[time-nuts] TCVCXO Adjustment

Wayne Holder wayne.holder at gmail.com
Sat Apr 14 19:11:19 EDT 2018


> The application is time stamping separate free running devices, in this
> case different video and audio recorders.  So the absolute time is
> arbitrary, but all the devices in use have to agree on the rate of time
> progression for as long as they are being used together.
> The typical requirement is that all the free running devices have timecode
> which will be aligned within one video frame, so ca. 33ms, at the end of
> the time of use.
> So for example, you are making some kind of video, you put all the
> timecode devices together and get their time synchronized, at which point
> they get separated and connected to various audio and video recording
> devices to output a timecode signal that the video and audio devices
> record along with their primary recordings, so that later you can line up
> the recordings from different machines and match same recording from
> different locations, angles, etc. and know they were from the same time.
> You want the last work of the day to still be synchronized to within
> closer than 33ms, so the maximum time you want to be able to work without
> getting your timecode generators back together to synchronize defines your
> drift rate which defines your acceptable accuracy.
> From common specifications it seems that the commercial products converged
> on 24 hours as the  use time limit, so 33ms/24 hours -> 0.033s/86400s ~
> 0.4ppm
>
> Yes, in principle you could use an arbitrary clock rate as well as an
> arbitrary  starting time, but that could only work if all the devices were
> exactly the same rate, so if you have to adjust the devices anyway, and
> some may be coming from 3rd parties that you don't have access to prior to
> use, then the only practical approach is for everyone to calibrate their
> devices to standard rate.
>

Yes, exactly,  You've described my use case much better than I did.  Thanks.

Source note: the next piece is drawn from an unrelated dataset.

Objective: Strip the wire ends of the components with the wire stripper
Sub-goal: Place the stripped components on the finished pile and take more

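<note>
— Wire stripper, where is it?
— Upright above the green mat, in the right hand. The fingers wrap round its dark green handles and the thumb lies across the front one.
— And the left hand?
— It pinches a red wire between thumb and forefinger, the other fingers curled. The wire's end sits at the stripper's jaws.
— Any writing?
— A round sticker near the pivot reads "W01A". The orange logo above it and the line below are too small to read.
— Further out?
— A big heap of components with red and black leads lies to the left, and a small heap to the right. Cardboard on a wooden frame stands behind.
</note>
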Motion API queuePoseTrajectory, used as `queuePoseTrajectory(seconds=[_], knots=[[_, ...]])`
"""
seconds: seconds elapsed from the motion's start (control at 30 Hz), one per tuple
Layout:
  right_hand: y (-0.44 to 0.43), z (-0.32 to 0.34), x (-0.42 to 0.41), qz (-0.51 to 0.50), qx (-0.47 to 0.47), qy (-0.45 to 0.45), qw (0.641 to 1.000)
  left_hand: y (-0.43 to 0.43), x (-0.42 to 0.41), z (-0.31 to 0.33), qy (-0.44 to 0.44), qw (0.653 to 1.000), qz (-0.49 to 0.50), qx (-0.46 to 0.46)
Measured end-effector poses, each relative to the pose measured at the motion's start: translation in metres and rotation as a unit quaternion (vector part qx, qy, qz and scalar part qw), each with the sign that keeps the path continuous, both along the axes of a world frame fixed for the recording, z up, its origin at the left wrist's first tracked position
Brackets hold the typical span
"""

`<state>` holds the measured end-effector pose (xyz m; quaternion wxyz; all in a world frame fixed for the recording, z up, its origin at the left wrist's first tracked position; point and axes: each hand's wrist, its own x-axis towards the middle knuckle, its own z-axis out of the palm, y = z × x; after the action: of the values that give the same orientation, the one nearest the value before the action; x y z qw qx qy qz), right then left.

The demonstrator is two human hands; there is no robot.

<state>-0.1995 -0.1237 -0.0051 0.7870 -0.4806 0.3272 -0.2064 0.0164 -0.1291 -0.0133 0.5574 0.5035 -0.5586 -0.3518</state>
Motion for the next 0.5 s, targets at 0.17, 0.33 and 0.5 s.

> I'll let the original poster ponder on whether GPS on board is a good
> thing or not, but I think you cannot count on GPS being available in use
> (could be inside a steel building, or a steel reinforced concrete
> building, with no RF reception), so you would still need a local
> oscillator which could hold the rate tightly enough to guarantee less than
> 33ms of phase drift over the course of a day.  Maybe you could relax that
> to "working day" and say it's only over 12 hours, not 24 hours.
>

As you point out, given the need to potentially interoperate with existing
timecode systems and the issue of problematic indoor reception, additional
power consumption, initial lock in time, etc., I think trying to use a GPS
in real time high create more problems than is solves.  But, having it
built in could make off-line calibration easier.


> What I think makes this potentially interesting to time-nuts is that the
> time requirements are pretty loose by time-nuts standards, but potentially
> some of the tricks that people come up with for getting ns level accuracy
> on hobby budgets could be applied to this to find a way for non-nuts (or
> at least not-yet-nuts) to get started on a really low budget.


That was exactly what I was hoping for when I placed my initial post.
While I've been following this list for many years, I still consider myself
a novice "nut" as there are still many, many things I still don't
understand about precision timekeeping.  I understand the basic idea behind
frequency calibration, but I don't really know how to account for all the
potential sources of error and handle them accordingly.  As I think I
mentioned before, I started out by reading this NIST doc
<https://tf.nist.gov/service/pdf/calibrations.pdf>, which starts out
talking about the relationship between the measurement period and measure
phase error to the frequency offset.  So, my simplistic ideas for
calibration are, as follows:

Idea 1: Use a relative long timebase to measure the frequency offset and
tweak the DAC by one bit value at a time until the correction seems to
converge on a range of values and then call that calibrated. But, this
could take a long time and doesn't really give a way to tell the user how
long the calibration might take to complete.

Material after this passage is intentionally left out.